The Stephen Sondheim Theatre opened on April 1, 1918 as Henry Miller’s Theatre after the London-born actor and producer.
Henry Miller inaugurated his namesake playhouse with Louis Evan Shipman’s romantic comedy The Fountain of Youth starring himself.
Designed by Architects Allen, Ingalls, and Hoffman, the 950-seat theatre was made after to feel like a cozy, intimate venue for audiences.
Stephen Sondheim Theatre lobby
Early in its history, the theatre showcased the work of legends such as Noel Coward, Leslie Howard, Helen Hayes, and Ruth Chatterton.
One of Broadway’s all-time greatest talents marked a milestone at Henry Miller’s Theatre: composer George Gershwin wrote his first complete score to a musical, La, La, Lucille, which opened in 1919.
In addition, the theatre premiered many iconic plays including Thornton Wilder’s Our Town and R.C. Sherriff’s Journey’s End.
In 1968, the Nederlanders sold the theatre to developer Seymour Durst.

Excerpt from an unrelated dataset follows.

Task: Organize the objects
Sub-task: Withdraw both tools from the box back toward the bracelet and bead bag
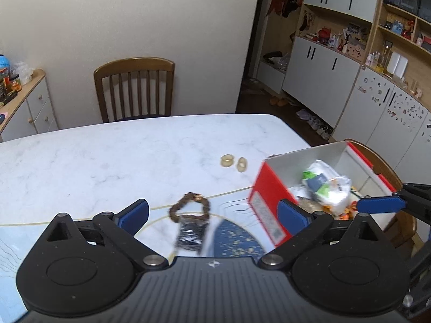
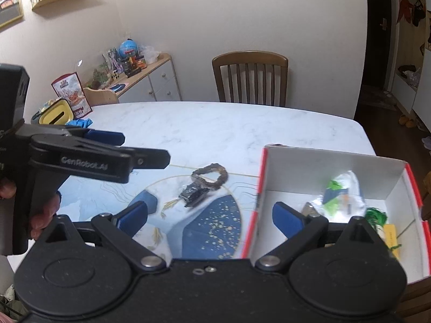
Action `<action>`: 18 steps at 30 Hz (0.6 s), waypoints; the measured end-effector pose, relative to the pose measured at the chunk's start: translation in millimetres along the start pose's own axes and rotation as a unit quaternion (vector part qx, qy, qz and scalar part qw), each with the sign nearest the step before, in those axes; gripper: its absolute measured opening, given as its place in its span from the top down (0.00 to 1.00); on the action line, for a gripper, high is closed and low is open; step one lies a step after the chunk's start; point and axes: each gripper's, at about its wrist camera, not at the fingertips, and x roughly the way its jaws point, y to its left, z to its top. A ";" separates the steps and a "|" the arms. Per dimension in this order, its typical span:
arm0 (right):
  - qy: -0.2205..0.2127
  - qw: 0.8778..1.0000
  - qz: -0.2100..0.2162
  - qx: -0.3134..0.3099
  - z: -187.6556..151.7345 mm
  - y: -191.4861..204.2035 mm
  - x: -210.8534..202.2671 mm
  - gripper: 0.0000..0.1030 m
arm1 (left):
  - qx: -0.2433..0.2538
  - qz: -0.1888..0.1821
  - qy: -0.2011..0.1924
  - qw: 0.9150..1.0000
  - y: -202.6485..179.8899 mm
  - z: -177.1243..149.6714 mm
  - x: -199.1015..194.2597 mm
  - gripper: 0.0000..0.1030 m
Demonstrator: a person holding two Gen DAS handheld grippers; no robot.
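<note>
A brown beaded bracelet (image 1: 190,206) lies on the table mat, with a small dark packet (image 1: 190,232) touching its near side; both also show in the right wrist view, the bracelet (image 2: 211,175) and the packet (image 2: 192,194). My left gripper (image 1: 212,214) is open and empty just above them. A red and white box (image 1: 272,202) stands at the right, holding white wrapped packs (image 1: 327,185). My right gripper (image 2: 212,215) is open and empty, its right finger over the box (image 2: 334,167). Two small yellowish rings (image 1: 233,162) lie farther out on the table.
The white marble table (image 1: 121,148) carries a blue patterned mat (image 2: 210,231). A wooden chair (image 1: 134,88) stands at the far side. A yellow container (image 2: 56,115), a snack bag (image 2: 72,94) and a blue cloth (image 2: 79,122) sit at the table's far left. Cabinets line the right wall.
</note>
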 end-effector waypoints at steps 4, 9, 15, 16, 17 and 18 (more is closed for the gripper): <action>0.006 1.000 -0.012 -0.004 2.7 17.6 18.1 0.04 | -0.002 0.000 0.008 1.000 26.2 -1.0 14.4 0.01; 0.016 0.999 -0.029 -0.010 6.4 32.8 42.4 0.05 | -0.013 0.004 0.029 1.000 59.9 -4.3 39.9 0.01; 0.031 0.998 -0.046 -0.018 13.3 41.6 73.9 0.08 | -0.017 0.021 0.042 0.999 90.7 -11.8 68.7 0.01; 0.033 0.998 -0.050 -0.017 15.6 41.0 78.9 0.08 | -0.014 0.021 0.042 0.999 93.7 -14.0 71.6 0.01; 0.035 0.998 -0.053 -0.016 18.2 39.9 83.6 0.08 | -0.011 0.023 0.043 0.999 96.0 -16.5 74.3 0.01; 0.038 0.998 -0.056 -0.015 21.3 38.9 88.6 0.09 | -0.008 0.024 0.045 0.999 97.9 -19.2 77.0 0.01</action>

As Durst set out to purchase and rebuild an entire city block, the theatre played movies and became a discotheque in the 1970s.

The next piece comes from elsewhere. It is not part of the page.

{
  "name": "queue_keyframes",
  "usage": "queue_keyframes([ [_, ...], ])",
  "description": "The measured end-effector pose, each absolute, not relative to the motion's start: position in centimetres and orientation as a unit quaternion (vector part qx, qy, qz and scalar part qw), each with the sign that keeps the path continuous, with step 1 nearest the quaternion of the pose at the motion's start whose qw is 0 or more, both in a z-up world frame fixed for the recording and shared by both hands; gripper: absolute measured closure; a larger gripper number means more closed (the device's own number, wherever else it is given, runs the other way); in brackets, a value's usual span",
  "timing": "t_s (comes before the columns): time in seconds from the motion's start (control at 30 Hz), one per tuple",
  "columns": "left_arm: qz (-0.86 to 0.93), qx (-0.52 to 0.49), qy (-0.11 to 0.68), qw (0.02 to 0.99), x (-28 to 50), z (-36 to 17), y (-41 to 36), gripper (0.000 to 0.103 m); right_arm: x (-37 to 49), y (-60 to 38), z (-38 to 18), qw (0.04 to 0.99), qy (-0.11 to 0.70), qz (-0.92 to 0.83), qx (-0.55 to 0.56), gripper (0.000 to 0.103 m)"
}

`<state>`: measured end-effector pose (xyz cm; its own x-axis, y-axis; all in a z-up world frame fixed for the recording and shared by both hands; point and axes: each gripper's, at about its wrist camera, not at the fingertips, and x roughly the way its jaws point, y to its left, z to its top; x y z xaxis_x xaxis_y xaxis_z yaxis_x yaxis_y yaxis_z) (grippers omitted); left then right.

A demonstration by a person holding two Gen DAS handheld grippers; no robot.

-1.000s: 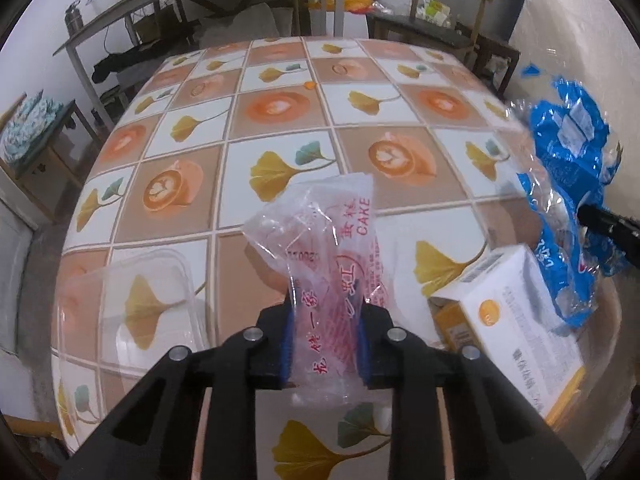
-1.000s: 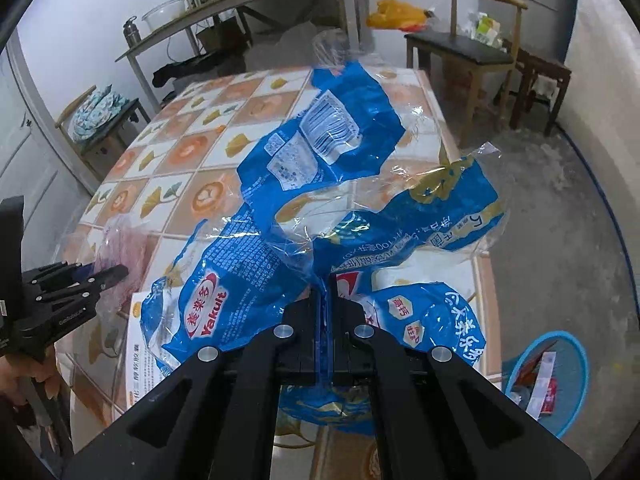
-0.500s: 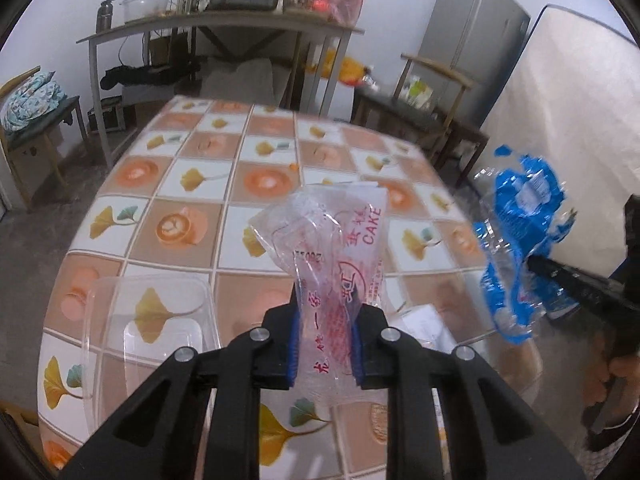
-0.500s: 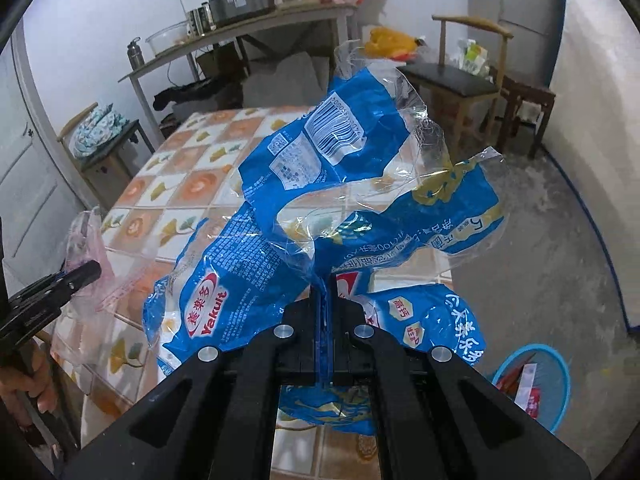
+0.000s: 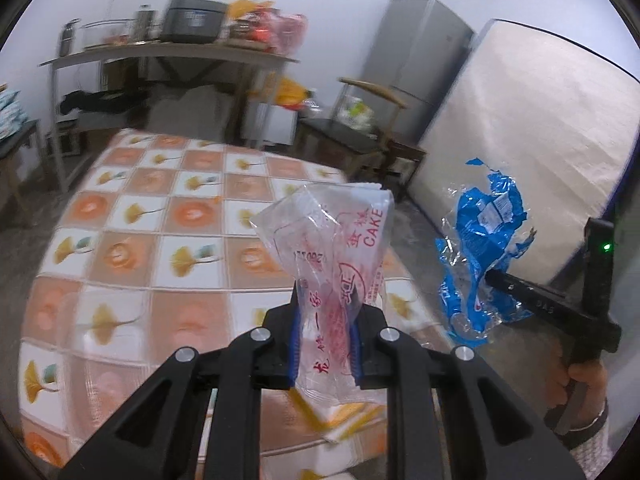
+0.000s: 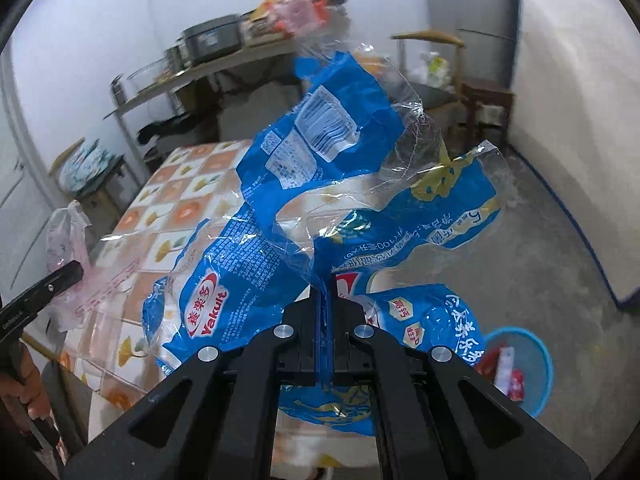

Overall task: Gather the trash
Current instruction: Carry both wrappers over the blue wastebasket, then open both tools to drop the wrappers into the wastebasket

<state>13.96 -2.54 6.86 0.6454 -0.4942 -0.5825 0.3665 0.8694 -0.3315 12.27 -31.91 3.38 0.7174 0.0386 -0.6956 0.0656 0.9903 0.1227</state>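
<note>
My left gripper is shut on a clear cake wrapper with red print, held up above the tiled table. My right gripper is shut on a crumpled blue Yakult wrapper, lifted off the table edge. From the left wrist view the blue Yakult wrapper hangs at the right from the right gripper. In the right wrist view the cake wrapper shows at the far left in the left gripper. A blue waste basket with some trash stands on the floor at lower right.
A white box lies at the table's near edge under the cake wrapper. A wooden chair, a fridge and a mattress against the wall stand beyond the table. A cluttered shelf table lines the back wall.
Both grippers rose from the table with their wrappers and swung right, so the room and floor now show. The clear container and white box slid out of the left view.
</note>
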Motion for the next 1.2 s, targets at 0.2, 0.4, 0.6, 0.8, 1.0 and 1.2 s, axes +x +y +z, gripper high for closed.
queue_keyframes([
  [0.2,-0.343,-0.066,0.353,0.868,13.9,8.4,-11.3,0.085,6.4,-40.7,2.0,0.913,0.374,-0.106,0.122,0.103],
  [0.4,-0.450,-0.020,0.402,0.797,14.2,6.8,-24.6,0.085,-0.4,-49.2,-2.5,0.876,0.389,-0.219,0.183,0.103],
  [0.6,-0.481,0.041,0.486,0.728,14.1,0.7,-37.5,0.085,-5.7,-54.5,-8.2,0.833,0.404,-0.280,0.255,0.103],
  [0.8,-0.451,0.110,0.536,0.705,14.3,-6.5,-47.3,0.085,-6.8,-57.3,-13.0,0.800,0.429,-0.300,0.295,0.103],
  [1.0,-0.427,0.135,0.576,0.683,16.1,-12.5,-53.5,0.062,-2.9,-59.9,-16.6,0.786,0.456,-0.299,0.290,0.103],
  [1.2,-0.410,0.096,0.602,0.679,18.2,-14.1,-54.0,0.039,1.7,-61.8,-20.1,0.774,0.488,-0.290,0.280,0.103],
])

In 1998, the theatre was renovated by the Roundabout Theatre Company and re-opened with an acclaimed Broadway revival of Cabaret.
In 2004, the Durst Organization and Bank of America demolished the building, leaving only the building’s original façade, in order to create a new state of the art “green” theatre, designed to minimize its energy use and contribution to environmental pollution.